At the end of the day, we need scientific research to be reproducible. If you are using some confidential dataset for making conclusions, how will people check if what they are saying is true or not? You have to show your experiment to publications like Nature or Elsevier etc, in order for you to get recognition. I believe the standard should be that anyone can check, if they want. There could be some caveats, but I believe, in most cases, scientific research should be reproducible and the dataset used is very important for reproducibility.

You are making quite broad statements, and they don't seem to take into account the diversity of research and scholarly practice. A lot of what you suggest is happening already, but it's far from perfect. The existing solutions all have trade-offs (legal, cost, social, technological) .

I think it would make for a stronger argument to acknowledge and identify the existing solutions and practice, and evaluate them against your criteria.

yawnxyz 638 days ago

I’ve always thought of them as “official datasets” - is that right?

With GitHub anyone can just chuck something up there with not much forethought, but not so much with DataCite right?

There is a perception that DOIs signify something being 'official', whatever that means. But in the publishing ecosystem (e.g. Crossref), it's whatever the publisher decides to publish. There's a wide range of publishers who publish anything from books to peer-reviewed works to preprints.

Two examples of DataCite members are OSF.io and Figshare.com . They have very different models. Figshare lets you share and assign DOIs to arbitrary research files. OSF lets you version-control your research and assign a DOI to the project.

yawnxyz 638 days ago

I’ve been a bioinformatics engineer for a while.

Publishing is narrative building, and wades through lots and lots of experimental data. Most of those aren’t super interesting.

It’s like let’s say you record everything that’s ever been said around you for a few weeks. Lots of audio.

Then you set out to tell a story about how those weeks have changed you. You find quotes and ideas that shape your narrative. And let’s say you have a good one! And you publish it, and people love your story. You have a few polished sound bites. They support your story.
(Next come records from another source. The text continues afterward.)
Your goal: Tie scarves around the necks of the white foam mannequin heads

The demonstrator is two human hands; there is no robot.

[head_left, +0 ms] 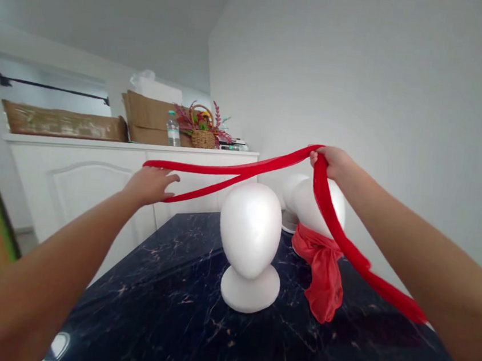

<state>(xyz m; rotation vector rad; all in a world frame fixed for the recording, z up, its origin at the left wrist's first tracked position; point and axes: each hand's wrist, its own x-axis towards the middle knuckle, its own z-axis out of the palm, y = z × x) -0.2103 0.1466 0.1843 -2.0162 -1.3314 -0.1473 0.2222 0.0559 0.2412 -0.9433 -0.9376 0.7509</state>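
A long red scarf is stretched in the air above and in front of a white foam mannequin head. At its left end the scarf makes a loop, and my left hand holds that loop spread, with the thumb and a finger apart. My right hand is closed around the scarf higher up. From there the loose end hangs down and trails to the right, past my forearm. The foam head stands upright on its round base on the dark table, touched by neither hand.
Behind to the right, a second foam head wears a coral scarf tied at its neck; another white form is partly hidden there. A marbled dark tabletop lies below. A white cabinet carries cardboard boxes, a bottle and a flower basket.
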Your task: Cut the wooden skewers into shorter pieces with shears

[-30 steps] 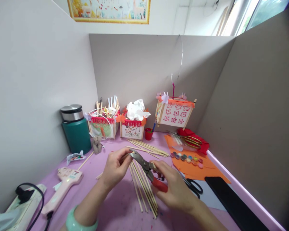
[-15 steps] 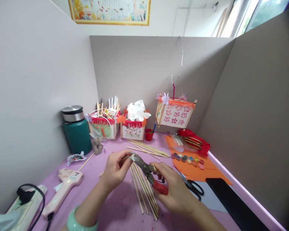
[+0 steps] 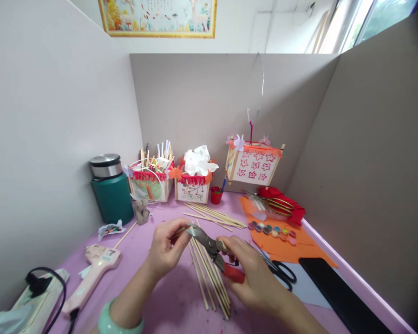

What about all the other audio? Some would say that’s valuable data, others would say it’s noise. It would also potentially take 10x the work to clean and publish, and without a narrative tied around it, you would have a hard time making it useful. Most of it would be literally noise.

(Unless your Diddy and store all the tapes and then one day FBI comes knocking. Unfortunately the NIH and FDA doesn’t have their own federal enforcement arm)

You don't have to post the noise. If you are publishing a paper, you already have a solid experiment in place. What is necessary is a way to reproduce that research, and the final dataset used is an important piece of the puzzle. Of course, if the changelog of the data exists, that might be useful, just to see if the authors are modifying the data to cherry-pick the results they are publishing.

freitzzz 638 days ago

Isn’t Dolt one of the initiatives for this?

https://www.dolthub.com/

Also not so long time ago, I saw a post on HN sharing a platform that does just this but for hospital data. can’t find tho

There could be field-specific ones like Dolthub, but what I believe is needed is datasets for all fields. GitHub isn't field-specific. There is no GitHub for hospitals, physics, AI, etc. It's any field.

mixeden 638 days ago

I'm just wondering why this data can't be hosted on HuggingFace?

Huggingface isn't meant for all scientific data, it's mostly datasets for a niche. They do an excellent job though.